- DATA EXTRACT:
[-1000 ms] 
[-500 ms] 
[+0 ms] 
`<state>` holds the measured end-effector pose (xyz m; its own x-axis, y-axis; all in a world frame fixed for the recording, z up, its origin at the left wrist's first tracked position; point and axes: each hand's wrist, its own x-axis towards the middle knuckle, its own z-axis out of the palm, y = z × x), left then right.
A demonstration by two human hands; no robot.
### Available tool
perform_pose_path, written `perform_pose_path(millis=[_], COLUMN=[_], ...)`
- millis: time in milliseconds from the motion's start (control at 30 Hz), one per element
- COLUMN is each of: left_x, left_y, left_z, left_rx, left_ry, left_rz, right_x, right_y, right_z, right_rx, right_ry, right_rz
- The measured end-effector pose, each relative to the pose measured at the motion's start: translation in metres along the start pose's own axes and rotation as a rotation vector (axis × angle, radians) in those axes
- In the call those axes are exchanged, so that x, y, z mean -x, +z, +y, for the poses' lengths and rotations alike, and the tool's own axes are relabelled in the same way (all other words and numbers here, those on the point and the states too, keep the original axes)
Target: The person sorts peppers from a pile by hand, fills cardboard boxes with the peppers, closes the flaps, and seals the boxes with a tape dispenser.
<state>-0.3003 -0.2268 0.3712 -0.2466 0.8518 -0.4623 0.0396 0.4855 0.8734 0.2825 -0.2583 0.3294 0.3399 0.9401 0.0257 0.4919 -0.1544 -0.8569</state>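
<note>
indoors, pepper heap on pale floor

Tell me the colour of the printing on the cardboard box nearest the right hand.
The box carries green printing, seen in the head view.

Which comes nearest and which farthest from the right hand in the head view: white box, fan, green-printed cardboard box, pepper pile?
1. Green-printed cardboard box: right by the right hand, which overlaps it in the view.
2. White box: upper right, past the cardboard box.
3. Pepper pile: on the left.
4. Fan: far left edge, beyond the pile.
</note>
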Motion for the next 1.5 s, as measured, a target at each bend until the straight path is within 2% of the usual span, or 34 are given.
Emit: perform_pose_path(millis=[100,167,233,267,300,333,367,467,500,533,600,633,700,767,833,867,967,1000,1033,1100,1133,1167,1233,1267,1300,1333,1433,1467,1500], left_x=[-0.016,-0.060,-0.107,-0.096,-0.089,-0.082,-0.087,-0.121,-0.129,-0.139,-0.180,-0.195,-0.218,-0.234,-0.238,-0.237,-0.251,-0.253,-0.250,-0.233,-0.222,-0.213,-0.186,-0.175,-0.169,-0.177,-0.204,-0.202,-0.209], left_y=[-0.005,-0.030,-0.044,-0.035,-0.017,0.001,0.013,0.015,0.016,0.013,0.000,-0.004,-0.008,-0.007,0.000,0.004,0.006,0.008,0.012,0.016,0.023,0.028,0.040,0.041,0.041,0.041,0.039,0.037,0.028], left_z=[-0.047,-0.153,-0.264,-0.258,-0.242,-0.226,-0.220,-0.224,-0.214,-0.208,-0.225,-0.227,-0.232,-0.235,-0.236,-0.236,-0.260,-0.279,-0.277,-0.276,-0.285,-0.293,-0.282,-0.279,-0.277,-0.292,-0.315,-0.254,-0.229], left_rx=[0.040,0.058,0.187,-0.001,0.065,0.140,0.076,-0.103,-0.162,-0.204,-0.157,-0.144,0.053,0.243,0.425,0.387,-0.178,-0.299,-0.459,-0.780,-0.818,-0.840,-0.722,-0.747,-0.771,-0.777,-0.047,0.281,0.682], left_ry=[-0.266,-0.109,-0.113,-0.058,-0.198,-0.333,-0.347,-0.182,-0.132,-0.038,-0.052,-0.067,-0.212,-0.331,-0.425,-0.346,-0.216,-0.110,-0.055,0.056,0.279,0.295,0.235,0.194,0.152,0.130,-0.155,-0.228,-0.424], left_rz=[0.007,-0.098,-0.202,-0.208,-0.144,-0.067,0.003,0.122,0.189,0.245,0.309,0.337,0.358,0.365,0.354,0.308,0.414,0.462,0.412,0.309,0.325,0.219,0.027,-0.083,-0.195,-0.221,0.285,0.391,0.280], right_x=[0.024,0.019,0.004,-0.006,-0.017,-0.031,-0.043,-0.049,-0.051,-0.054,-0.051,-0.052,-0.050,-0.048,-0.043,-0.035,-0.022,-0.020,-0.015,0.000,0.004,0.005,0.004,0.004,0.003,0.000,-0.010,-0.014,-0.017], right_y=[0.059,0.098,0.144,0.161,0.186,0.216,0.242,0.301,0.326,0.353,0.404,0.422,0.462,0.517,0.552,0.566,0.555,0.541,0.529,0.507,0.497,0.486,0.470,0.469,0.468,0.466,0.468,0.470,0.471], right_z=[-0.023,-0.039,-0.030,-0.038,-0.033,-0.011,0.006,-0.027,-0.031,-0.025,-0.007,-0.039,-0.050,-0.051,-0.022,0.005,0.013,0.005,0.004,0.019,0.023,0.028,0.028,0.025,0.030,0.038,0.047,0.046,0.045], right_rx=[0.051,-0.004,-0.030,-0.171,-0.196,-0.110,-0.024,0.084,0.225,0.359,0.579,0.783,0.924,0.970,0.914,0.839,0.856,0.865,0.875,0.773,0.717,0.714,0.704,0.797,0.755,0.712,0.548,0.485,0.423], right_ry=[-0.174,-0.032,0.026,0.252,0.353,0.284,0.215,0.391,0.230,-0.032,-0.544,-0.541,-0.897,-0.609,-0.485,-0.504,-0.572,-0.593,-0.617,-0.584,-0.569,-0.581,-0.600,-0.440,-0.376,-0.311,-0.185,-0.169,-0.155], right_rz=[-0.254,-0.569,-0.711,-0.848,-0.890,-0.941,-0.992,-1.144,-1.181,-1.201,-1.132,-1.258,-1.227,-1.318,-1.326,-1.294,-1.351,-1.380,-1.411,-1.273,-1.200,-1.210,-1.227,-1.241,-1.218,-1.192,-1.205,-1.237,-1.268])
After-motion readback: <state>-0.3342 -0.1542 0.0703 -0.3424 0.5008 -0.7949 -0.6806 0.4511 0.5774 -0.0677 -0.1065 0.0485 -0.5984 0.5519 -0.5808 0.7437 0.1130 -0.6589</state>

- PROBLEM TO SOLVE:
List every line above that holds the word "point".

- EXERCISE RESULT:
`<state>` holds the measured end-effector pose (xyz m; its own x-axis, y-axis; all in a world frame fixed for the recording, z up, its origin at the left wrist's first tracked position; point and axes: each hand's wrist, its own x-axis towards the middle knuckle, its own z-axis out of the palm, y = z × x), left then right.
- In the call those axes are exchanged, so that x, y, z mean -x, +z, +y, for the poses' lengths and rotations alike, and the tool's own axes are relabelled in the same way (all other words and numbers here, those on the point and the states too, keep the original axes)

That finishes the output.